GREENE COUNTY — Think the 2009-10 winter was tough on you? Consider the state’s honeybees.

An estimated 50 to 70 percent of hives kept by beekeepers died, said Cindy Kalis, spokeswoman for the Ohio Department of Agriculture.

The losses are in keeping with heavy fatality rates experienced since 2006 — a year when 600,000 bee colonies in the U.S. mysteriously fled their homes and disappeared, said James Tew, Ohio State University’s state honeybee specialist.

“The average person should care,” he said. “Bees of all species are fundamental to the operation of our ecosystem.”

Without bees to pollinate vegetables like squash and fruits like pears, apples and blueberries — a third of the human diet — you’d be looking at a menu of wheat and corn, Tew said.

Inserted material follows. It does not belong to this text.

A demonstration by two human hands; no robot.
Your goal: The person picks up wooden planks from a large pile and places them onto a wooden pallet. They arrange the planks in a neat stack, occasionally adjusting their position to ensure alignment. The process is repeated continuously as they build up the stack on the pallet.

Bees annually pollinate Ohio crops worth $44 million, including berries, fruits and vegetables. Honey sales yield $1.4 million, according to Agriculture Department entomologist Barb Bloetscher.

Honeybees are under siege from many foes: Destructive mites, too many pesticides showing up in pollen, a mysterious disorder that causes them to abandon hives, stress from overwork to pollinate cash crops.

In the 1920s, Ohio beekeepers kept 120,000 colonies. Today, there are about 30,000.

“How low should these numbers go before it’s a crisis?” Tew asked. “Do you wait until you can’t get vegetables? The public should be concerned.”